PART I. THE GATES OF BRASS CHAPTER V. LIFE ON A CHAIN

"Oh, I say, are you going out?" said Piers. "I was just coming to call on you."

"On me?" Avery looked at him with brows raised in surprised interrogation.

He made her a graceful bow, nearly sweeping the path outside the Vicarage gate with his cap. "Even so, madam! On you! But as I perceive you are not at home to callers, may I be permitted to turn and walk beside you?"

As he suited the action to the words, it seemed superfluous to grant the permission, and Avery did not do so.

"I am only going to run quickly down to the post," she said, with a glance at some letters she carried.

He might have offered to post them for her, but such a course did not apparently occur to him. Instead he said: "I'll race you if you like."

Avery refrained from smiling, conscious of a gay glance flung in her direction.

"I see you prefer to walk circumspectly," said Piers. "Well, I can do that too. How is Mike? Why isn't he with you?"

"Mike is quite well, thank you," said Avery. "And he is kept chained up."

"What an infernal shame!" burst from Piers. "I'd sooner shoot a dog than keep him on a chain."

"So would I!" said Avery impulsively.

The words were out before she could check them. It was a subject upon which she found it impossible to maintain her reticence.

Piers grinned triumphantly and thrust out a boyish hand. "Shake!" he said. "We are in sympathy!"

But Avery only shook her head at him, refusing to be drawn. "People--plenty of nice people--have no idea of the utter cruelty of it," she said. "They think that if a dog has never known liberty, he is incapable of desiring it. They don't know, they don't realize, the bitterness of life on a chain."

"Don't know and don't care!" declared Piers. "They deserve to be chained up themselves. One day on a chain would teach your nice people quite a lot. But no one cultivates feeling in this valley of dry bones. It isn't the thing nowadays. Let a dog whine his heart out on a chain! Who cares? There's no room for sentimental scruples of that sort. Can't you see the Reverend Stephen smile at the bare idea of extending a little of his precious Christian pity to a dog?" He broke off with a laugh that rang defiantly. "Now it's your turn!" he said.

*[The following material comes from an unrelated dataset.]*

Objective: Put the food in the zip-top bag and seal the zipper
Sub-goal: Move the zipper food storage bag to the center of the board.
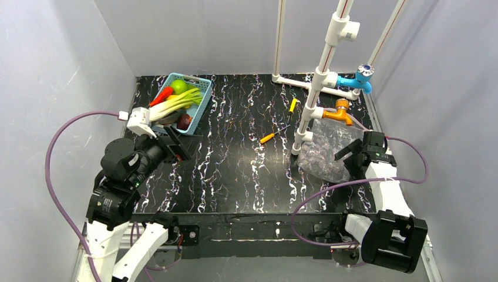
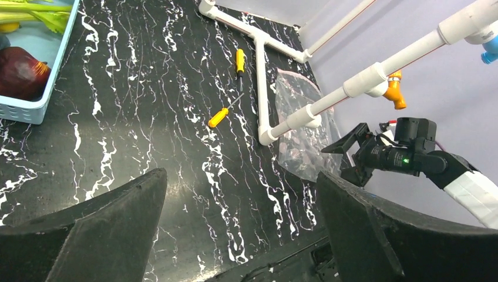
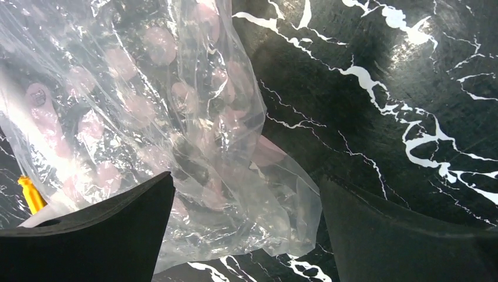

"My turn?" Avery glanced at his dark, handsome face with a touch of curiosity.

He met her eyes with his own as if he would beat them back. "Aren't you generous enough to remind me that but for your timely interference I should have beaten my own dog to death only yesterday? You were almost ready to flog me for it at the time."

"Oh, that!" Avery said, looking away again. "Yes, of course I might remind you of that if I wanted to be personal; but, you see,--I don't."

"Why not!" said Piers stubbornly. "You were personal enough yesterday."

The dimple, for which Avery was certainly not responsible, appeared suddenly near her mouth. "I am afraid I lost my temper yesterday," she said.

"How wrong of you!" said Piers. "I hope you confessed to the Reverend Stephen."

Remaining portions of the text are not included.